> **Exercise goal**
From the first line of the material below to the line containing "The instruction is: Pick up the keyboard", repeat every line exactly and add nothing.

§ §

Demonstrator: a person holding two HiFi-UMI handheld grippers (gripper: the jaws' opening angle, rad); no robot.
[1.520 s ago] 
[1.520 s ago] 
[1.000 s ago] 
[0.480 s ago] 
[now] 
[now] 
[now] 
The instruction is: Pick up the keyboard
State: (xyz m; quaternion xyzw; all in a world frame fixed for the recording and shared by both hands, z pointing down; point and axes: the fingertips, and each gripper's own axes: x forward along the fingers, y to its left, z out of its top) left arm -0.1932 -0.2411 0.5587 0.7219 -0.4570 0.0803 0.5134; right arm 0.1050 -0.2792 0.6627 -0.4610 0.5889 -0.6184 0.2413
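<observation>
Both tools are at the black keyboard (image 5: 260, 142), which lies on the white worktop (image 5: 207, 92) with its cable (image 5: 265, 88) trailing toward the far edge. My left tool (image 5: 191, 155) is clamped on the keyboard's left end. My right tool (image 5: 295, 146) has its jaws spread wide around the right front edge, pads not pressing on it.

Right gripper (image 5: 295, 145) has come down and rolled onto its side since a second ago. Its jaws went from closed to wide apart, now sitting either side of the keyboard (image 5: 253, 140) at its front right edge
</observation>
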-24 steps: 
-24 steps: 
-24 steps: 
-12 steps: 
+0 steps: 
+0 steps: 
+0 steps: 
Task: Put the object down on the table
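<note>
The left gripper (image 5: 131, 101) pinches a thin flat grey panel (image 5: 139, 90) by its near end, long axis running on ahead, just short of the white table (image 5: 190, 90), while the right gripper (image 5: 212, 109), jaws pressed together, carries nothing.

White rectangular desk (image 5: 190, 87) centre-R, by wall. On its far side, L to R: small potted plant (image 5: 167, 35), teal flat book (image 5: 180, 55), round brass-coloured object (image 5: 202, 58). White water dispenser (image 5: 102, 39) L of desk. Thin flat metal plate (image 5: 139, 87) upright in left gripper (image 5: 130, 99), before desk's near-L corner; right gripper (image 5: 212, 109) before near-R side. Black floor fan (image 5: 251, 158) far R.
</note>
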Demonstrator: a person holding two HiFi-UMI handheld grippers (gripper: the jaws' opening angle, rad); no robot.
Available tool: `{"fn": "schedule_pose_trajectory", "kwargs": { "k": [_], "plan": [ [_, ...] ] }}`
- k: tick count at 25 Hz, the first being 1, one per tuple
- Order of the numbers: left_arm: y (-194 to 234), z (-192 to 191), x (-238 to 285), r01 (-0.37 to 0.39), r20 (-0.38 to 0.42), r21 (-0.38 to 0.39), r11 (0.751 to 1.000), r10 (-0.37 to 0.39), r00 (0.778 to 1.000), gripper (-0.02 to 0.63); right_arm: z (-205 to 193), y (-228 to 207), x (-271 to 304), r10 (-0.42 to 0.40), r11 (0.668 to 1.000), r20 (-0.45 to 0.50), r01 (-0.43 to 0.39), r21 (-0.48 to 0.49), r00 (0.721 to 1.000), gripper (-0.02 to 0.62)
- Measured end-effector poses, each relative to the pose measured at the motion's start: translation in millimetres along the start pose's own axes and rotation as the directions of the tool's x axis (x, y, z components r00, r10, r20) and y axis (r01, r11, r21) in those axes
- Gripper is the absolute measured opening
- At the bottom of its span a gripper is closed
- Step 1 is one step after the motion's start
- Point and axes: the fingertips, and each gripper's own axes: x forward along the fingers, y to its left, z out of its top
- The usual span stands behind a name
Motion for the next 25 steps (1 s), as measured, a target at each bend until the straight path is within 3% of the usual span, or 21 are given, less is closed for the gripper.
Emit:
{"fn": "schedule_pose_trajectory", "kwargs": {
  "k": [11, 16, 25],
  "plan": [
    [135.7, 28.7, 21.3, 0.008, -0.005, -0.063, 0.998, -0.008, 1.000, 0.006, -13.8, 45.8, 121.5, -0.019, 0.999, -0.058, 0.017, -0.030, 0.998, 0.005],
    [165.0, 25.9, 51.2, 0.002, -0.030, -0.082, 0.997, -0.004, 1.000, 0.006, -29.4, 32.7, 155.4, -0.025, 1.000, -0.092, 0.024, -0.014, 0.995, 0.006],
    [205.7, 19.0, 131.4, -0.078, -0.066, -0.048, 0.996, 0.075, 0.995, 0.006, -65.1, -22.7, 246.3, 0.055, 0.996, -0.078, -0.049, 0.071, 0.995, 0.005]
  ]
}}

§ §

> **Solution to the problem**
Demonstrator: a person holding two HiFi-UMI handheld grippers (gripper: the jaws' opening angle, rad); no robot.
[1.520 s ago] 
[1.520 s ago] 
[1.000 s ago] 
[0.480 s ago] 
[now] 
[now] 
[now] 
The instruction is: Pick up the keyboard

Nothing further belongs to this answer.